Further advantages, features and details of the invention emerge from the following description of a preferred exemplary embodiment and with reference to the drawing. The features and combinations of features mentioned above in the description as well as the features and combinations of features mentioned below in the description of the figures and / or shown alone in the single figure can be used not only in the specified combination, but also in other combinations or on their own, without the frame to leave the invention.

The single figure of the drawing shows a schematic representation of an internal combustion engine according to the invention for a motor vehicle, in particular for a motor vehicle.

The single FIGURE shows, in a schematic representation, an internal combustion engine which is also referred to as an internal combustion engine and is designed in particular as a reciprocating piston engine 10 for a motor vehicle. This means that the motor vehicle, designed for example as a motor vehicle, in particular as a passenger vehicle, is the internal combustion engine in its fully manufactured state 10 and by means of the internal combustion engine 10 can be driven. The internal combustion engine, also known as the internal combustion engine 10 has an engine block 12th on, through which several cylinders of the internal combustion engine 10 are formed. During fired operation of the internal combustion engine 10 run in the or all cylinders of the internal combustion engine 10 Combustion processes from which exhaust gas from the internal combustion engine 10 results. As part of the respective combustion process, a respective fuel-air mixture is burned, which comprises fuel, in particular liquid fuel, and air or fresh air. The internal combustion engine 10 an intake tract through which air can flow 14th on, by means of which the through the engine block 12th formed or all cylinders of the internal combustion engine 10 with which the intake tract 14th air flowing through can be supplied. In the intake tract 14th is an air filter 16 arranged, by means of which the intake tract 14th Air flowing through can be filtered or is filtered. The internal combustion engine 10 also has an exhaust tract 18th on which of the exhaust gas from the or all cylinders of the internal combustion engine 10 is permeable. It is in the exhaust tract 18th an exhaust aftertreatment device 20th arranged through which the exhaust gas from the or all cylinders can flow. By means of the exhaust aftertreatment device 20th can the exhaust tract 18th exhaust gas flowing through are post-treated. To this end, the exhaust gas aftertreatment device 20th at least two exhaust aftertreatment elements 22nd and 24 on which in the flow direction of the exhaust tract 18th exhaust gas flowing through are arranged one behind the other or one after the other.

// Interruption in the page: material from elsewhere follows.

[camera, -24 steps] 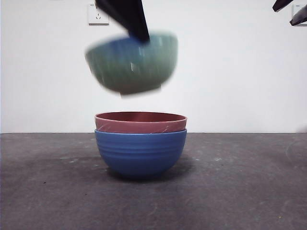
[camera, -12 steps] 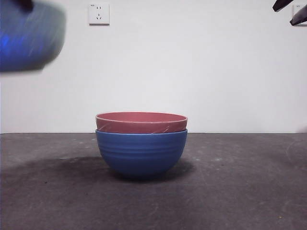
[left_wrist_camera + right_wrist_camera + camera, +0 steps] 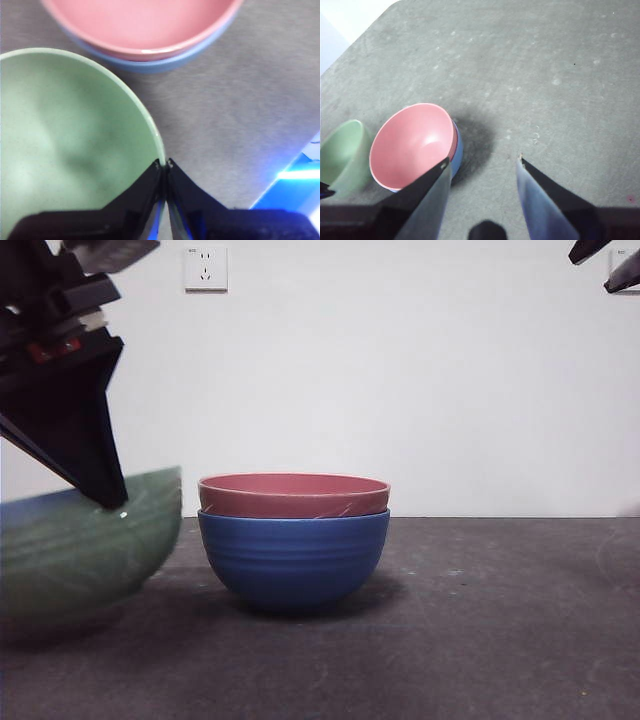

The exhaust tract 18th has an exhaust pipe through which the exhaust gas from the or all cylinders can flow 26th and a manifold also known as an exhaust manifold or exhaust manifold 28 on, which is upstream of the exhaust pipe 26th is arranged. The internal combustion engine 10 is a supercharged internal combustion engine. This includes the internal combustion engine 10 at least one exhaust gas turbocharger 30th , which is a turbine 32 having. The turbine 32 is in the exhaust tract 18th arranged and drivable by the exhaust gas from the or all cylinders. The exhaust gas turbocharger 30th also has one in the intake 14th arranged compressor, which of the turbine 32 is drivable. By driving the compressor, the compressor opens the intake tract 14th Air flowing through is compressed.

That the exhaust pipe 26th and thus the exhaust tract 18th Exhaust gas flowing through can use the respective exhaust gas aftertreatment element 22nd respectively 24 be treated afterwards. The respective exhaust aftertreatment element 22nd respectively 24 includes, for example, a catalytic converter, in particular an oxidation catalytic converter, and / or a particle filter, in particular a diesel particle filter, and / or an SCR catalytic converter. Thus is the internal combustion engine 10 for example designed as a diesel engine.

This is about a particularly low-emission operation of the internal combustion engine 10 to be able to realize, this shows one with air from an environment 34 can be supplied and thus from the air from the environment 34 permeable air path 36 on. In the air path 36 is the air filter 16 arranged so that by means of the air filter 16 the air entering the air path 36 flows in and thus into the air path 36 is initiated, is to be filtered or is filtered. In the air path 36 is also downstream of the air filter 16 arranged and by the means of the air filter 16 filtered air from the environment 34 through-flow bypass line 38 arranged, which is also referred to as a bypass line. The bypass line 38 bypasses all of them, especially through the intake system 14th with which the intake tract 14th the air flowing through, Cylinder of the internal combustion engine 10 . In other words, it is preferably provided that the bypass line 38 all cylinders of the internal combustion engine 10 and thus all combustion chambers of the internal combustion engine 10 bypasses so that the bypass line 38 air flowing through from the environment 34 by no cylinder of the internal combustion engine 10 flows through it, but all cylinders of the internal combustion engine 10 bypasses. In the air path 36 is also that downstream of the bypass line 38 arranged exhaust aftertreatment element 22nd arranged, which by means of the bypass line 38 with the bypass line 38 air flowing through it from the environment 34 can be supplied and thus from the bypass line 38 air flowing through it from the environment 34 is permeable.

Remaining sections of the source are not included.